### [What is expected]
Take the listing below and print exactly the lines starting at the line containing "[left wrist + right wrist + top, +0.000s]" and ending at the line containing "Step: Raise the", both ends included, and no others.

----------------------------------------

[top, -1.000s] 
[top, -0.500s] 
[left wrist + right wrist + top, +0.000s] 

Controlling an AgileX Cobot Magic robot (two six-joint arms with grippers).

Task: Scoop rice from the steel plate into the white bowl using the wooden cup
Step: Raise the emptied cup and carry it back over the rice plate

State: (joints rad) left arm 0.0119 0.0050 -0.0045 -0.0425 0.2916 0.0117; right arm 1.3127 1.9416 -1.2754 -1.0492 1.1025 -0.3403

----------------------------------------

### [Written solution]
[left wrist + right wrist + top, +0.000s] 

Controlling an AgileX Cobot Magic robot (two six-joint arms with grippers).

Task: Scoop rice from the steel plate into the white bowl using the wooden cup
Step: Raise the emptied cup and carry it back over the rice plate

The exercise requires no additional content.